Odd then, that the United States is now behaving in complete contravention of all the values that it supposedly holds so dear. Ever since the Palestinian intifada broke out, successive US administrations have countenanced Israeli repression. George W. Bush, however, has gone further than any of his predecessors, in not only supporting the military thuggery of Ariel Sharon but in refusing to have Israel censured by the UN, even when Israeli soldiers have gunned down unarmed UN officials.
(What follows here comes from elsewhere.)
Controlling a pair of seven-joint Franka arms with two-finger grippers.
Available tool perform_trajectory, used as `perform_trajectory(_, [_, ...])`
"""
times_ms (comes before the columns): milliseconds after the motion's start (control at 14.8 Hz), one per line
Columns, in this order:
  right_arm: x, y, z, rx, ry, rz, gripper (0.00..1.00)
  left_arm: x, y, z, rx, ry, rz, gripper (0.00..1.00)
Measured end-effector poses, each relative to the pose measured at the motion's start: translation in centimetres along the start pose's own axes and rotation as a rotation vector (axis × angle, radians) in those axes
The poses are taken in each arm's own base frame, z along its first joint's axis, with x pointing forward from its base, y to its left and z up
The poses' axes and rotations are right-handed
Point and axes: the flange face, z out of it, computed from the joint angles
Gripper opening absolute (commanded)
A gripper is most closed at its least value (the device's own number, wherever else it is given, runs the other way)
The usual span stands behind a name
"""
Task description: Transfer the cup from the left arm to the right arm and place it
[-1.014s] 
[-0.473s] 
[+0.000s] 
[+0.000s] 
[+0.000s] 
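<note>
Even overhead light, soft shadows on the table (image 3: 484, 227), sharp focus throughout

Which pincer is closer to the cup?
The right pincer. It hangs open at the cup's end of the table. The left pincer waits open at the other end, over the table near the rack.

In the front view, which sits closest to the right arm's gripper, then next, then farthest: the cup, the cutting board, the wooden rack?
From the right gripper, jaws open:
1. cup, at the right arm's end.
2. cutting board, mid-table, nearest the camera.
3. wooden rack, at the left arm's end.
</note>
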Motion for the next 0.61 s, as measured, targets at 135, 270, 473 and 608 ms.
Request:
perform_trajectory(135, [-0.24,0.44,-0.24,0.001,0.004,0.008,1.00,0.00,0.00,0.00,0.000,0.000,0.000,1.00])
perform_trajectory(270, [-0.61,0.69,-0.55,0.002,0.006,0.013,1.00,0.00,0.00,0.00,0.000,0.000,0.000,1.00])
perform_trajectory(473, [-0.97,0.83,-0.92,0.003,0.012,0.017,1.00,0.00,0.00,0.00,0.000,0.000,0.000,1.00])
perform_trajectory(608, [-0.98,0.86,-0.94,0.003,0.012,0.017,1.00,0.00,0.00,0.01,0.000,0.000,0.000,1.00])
In their war against Al-Qaeda and international "terrorism," the United States seems to have abandoned its supposedly treasured values of freedom and justice. The detention conditions of Taleban and Al-Qaeda suspects at Guantanamo Bay in Cuba rightly caused outrage. Investigators discovered that these men were humiliated and brutalized, forced to live in mesh-floored cages that might have been considered unsuitable for a battery hen, let alone a human being. As a result of visits by outsiders to Guantanamo Bay, conditions were improved, though not by much. The US authorities, however, had learned a lesson. Even though access to the Cuban base was restricted, because it was officially US soil, there were legal obligations to permit inspections. Elsewhere, detention centers for terrorist suspects have been set up in secret and on foreign soil, so that there is no automatic right for concerned US legislators or officials to come and inspect conditions.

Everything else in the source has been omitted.